Gary managed to get this slightly hazy auto-timer shot of the whole group at the summit:
And yes, suspend your disbelief
- me at Sgurr Mor summit cairn:
Unfortunately, I then did a complete diddy thing on descent, and failed to get the compass out to take a bearing ... yes, I know, it should be the first thing you do when leaving a summit in Clag
. As a result, I failed to notice that the path forks just after leaving the summit cairn, and I ended up descending a short distance southwest on the excellent stalkers' path that crosses the southwestern Top, Sgurr Beag, and eventually goes right down into upper Glen Kingie. Luckily, I soon twigged that no-one had caught up with me yet (pretty much unheard-of), plus a break in the cloud showed the River Kingie to my left rather than to my right, so I belatedly got the map and compass out and realised what I'd done... Thankfully it didn't take me too long to get back to the summit cairn, where I picked up a voicemail on my phone from Pam to say 'We think you've gone the wrong way!'. I was soon reunited with the rest of the group a short distance down the east ridge.

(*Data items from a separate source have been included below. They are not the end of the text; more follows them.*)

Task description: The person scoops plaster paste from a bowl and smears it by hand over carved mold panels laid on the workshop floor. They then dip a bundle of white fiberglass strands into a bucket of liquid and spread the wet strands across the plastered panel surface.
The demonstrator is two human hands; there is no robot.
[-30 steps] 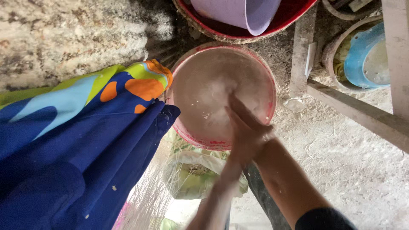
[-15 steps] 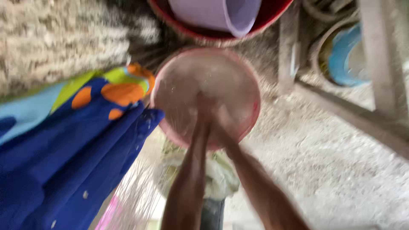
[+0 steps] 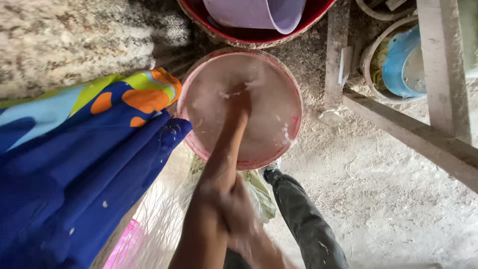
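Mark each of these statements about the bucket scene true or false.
1. The left hand is dipped into milky liquid in the red bucket. True.
2. The right hand holds the lilac container. False: it rests on the left forearm; the container lies in the red tub above.
3. A blue patterned cloth lies left of the bucket. True.
4. The bucket stands on a wooden table. False: it stands on the dusty ground.

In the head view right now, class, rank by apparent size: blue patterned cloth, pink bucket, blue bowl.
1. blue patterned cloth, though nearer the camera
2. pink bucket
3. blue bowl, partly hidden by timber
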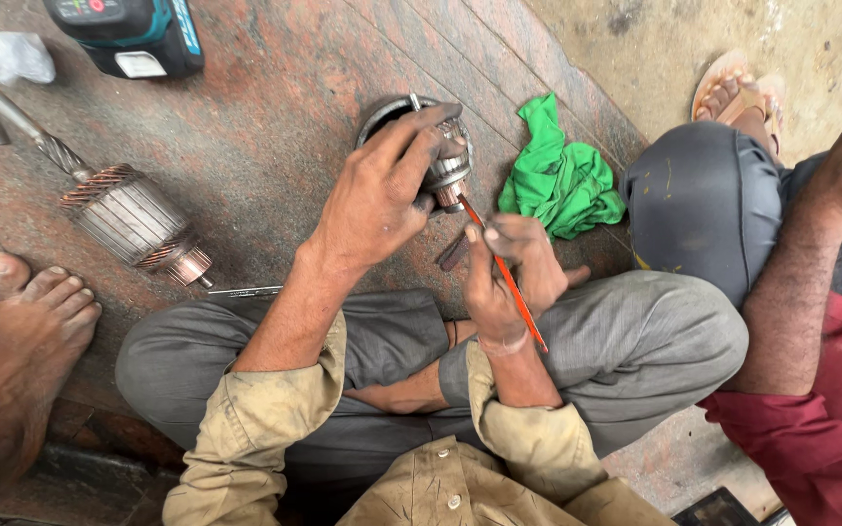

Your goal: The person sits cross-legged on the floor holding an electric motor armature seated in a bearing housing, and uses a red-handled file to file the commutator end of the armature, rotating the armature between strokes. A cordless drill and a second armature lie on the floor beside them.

As we made our way down the path to the bealach to start to climb Sgurr an Fhuarain for the second time, the Clag felt sorry for us and finally started to lift, revealing some wonderful views.
Looking back eastwards towards Sgurr an Fhuarain, with Gairich and Loch Quoich behind it:
Sgurr an Fhuarain again, but looking further south towards Lonely Glen Kingie, with the fascinating double ridge of the Corbett Sgurr Mhurlagain in the middle distance:
Looking back to Sgurr Mor itself, with the truly remote Corbetts of Sgurr a' Choire-Beithe and Ben Aden over its right shoulder ... and is that the Skye Cuillin a way out west in the distance??
A long pano shot from the now-Clag-free summit of Sgurr an Fhuarain, all the way from the pointy Munro summit of Sgurr na Ciche, visible just over Sgurr Mor's left shoulder, all the way round to Sgurr Mhurlagain on the right:
... And a fine vista back to Sgurr Mor and distant Sgurr na Ciche, inevitably ruined by some idiots in the foreground
:
Finally, another pano shot (one of Gary's this time) right down Lonely Glen Kingie, with Sgurr Mhurlagain's big northern corrie and double ridge looking very dramatic from this angle:
Now all that remained was the minor matter of descending Sgurr an Fhuarain's pathless east ridge back to Base Camp, de-camping and lugging our backpacks away back east down Lonely Glen Kingie to the Loch Quoich dam
. To add to the fun, I managed to avoid falling in the bit of deep bog I'd landed in on the way out, but then I relaxed a bit too soon in my relief, and promptly fell in an even more vicious bit of bog up to my oxters, just a few hundred metres further north up the path
... Ah well, at least I couldn't get any wetter after this, so when the forecast heavy rain did eventually arrive (much later than the forecast, actually, around 4 p.m. or thereabouts), it wasn't really any great inconvenience! I was a good half an hour behind the others by the time we got back to the car park, and I think I gave them a bit of a turn when I knocked on the window of Pam & Gary's van looking like Swamp Thing
... Fortunately a change of clothes followed by a cup of tea and a Tunnock's Caramel Log soon got me feeling more human again
!
A truly memorable outing, and I've just about managed to get dried out by now!